From the entries that follow, pick out all lines holding "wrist".

ENTRIES PROVIDED:
........

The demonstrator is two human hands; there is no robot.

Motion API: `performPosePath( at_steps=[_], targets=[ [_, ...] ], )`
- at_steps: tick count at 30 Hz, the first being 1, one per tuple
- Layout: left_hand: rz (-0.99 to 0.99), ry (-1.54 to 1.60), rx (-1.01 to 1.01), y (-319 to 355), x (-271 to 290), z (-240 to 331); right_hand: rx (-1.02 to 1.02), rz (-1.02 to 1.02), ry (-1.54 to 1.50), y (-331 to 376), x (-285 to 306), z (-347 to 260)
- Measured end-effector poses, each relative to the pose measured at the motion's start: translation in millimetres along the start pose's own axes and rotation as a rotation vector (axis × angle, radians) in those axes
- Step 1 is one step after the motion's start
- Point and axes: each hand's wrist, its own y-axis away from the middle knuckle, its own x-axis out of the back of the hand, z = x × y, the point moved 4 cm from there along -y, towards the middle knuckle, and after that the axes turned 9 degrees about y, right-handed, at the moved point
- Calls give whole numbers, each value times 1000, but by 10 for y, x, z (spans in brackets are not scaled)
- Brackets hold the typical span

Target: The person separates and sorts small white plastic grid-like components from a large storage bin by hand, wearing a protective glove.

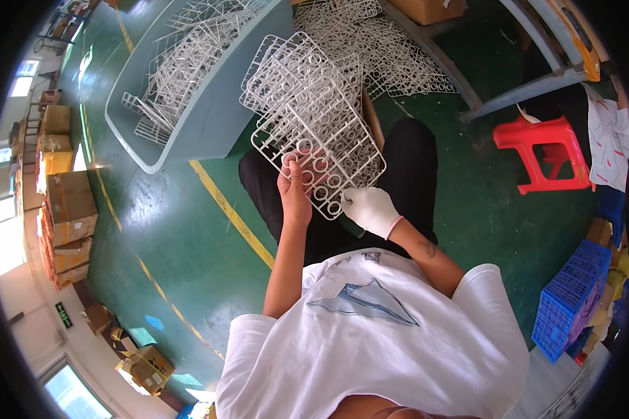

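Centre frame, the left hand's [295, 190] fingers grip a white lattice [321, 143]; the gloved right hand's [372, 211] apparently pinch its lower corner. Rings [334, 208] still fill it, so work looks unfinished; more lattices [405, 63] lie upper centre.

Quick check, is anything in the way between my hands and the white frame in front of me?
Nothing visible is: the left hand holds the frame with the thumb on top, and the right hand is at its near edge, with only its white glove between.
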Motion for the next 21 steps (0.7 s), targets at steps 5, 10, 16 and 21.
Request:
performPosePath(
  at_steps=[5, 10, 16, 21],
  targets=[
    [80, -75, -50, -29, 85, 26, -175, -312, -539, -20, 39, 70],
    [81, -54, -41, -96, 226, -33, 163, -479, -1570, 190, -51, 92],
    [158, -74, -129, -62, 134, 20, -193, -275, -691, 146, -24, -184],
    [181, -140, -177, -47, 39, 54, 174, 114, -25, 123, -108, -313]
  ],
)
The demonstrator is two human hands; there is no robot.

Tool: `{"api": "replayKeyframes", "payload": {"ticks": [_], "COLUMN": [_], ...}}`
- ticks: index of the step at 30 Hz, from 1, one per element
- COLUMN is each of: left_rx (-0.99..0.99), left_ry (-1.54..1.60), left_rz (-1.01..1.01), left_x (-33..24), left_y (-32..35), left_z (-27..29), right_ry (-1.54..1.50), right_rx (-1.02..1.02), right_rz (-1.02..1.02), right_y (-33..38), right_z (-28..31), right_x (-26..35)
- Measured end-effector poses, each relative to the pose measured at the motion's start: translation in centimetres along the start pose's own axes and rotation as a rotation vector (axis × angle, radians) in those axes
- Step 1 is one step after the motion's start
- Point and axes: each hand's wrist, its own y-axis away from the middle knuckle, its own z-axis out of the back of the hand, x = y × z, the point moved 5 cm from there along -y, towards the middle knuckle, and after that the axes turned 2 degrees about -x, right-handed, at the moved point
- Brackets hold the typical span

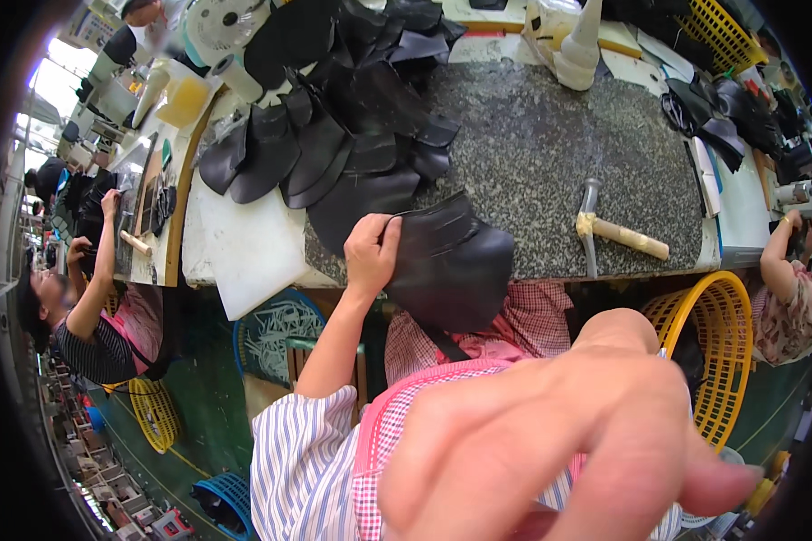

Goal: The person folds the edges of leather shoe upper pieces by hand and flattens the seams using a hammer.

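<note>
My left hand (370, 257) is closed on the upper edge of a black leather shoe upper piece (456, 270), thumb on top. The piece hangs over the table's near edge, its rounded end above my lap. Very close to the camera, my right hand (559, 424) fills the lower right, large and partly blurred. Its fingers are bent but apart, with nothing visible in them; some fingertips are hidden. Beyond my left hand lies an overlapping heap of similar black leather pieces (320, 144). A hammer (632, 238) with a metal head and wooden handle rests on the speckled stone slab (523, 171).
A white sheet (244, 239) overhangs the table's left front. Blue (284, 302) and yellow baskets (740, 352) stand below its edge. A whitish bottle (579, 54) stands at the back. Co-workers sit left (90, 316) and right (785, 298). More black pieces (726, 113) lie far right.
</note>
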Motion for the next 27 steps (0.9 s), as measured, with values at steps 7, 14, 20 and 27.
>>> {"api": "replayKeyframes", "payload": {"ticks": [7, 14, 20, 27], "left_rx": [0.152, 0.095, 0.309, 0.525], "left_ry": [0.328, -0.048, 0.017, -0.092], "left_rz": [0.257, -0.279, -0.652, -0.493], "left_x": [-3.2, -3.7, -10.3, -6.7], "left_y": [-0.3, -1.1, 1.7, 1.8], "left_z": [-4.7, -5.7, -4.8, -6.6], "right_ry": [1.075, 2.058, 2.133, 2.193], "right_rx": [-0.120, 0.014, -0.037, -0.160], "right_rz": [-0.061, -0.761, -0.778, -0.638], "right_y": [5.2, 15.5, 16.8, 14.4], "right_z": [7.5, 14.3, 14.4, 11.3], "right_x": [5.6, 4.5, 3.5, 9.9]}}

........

TASK SOLUTION:
- Point and axes: each hand's wrist, its own y-axis away from the middle knuckle, its own x-axis out of the back of the hand, z = x × y, the point moved 4 cm from there along -y, towards the middle knuckle, and after that the axes turned 9 degrees about y, right-handed, at the moved point
- Point and axes: each hand's wrist, its own y-axis away from the middle knuckle, its own z-axis out of the back of the hand, x = y × z, the point moved 5 cm from there along -y, towards the middle knuckle, and after that the axes turned 2 degrees about -x, right-handed, at the moved point

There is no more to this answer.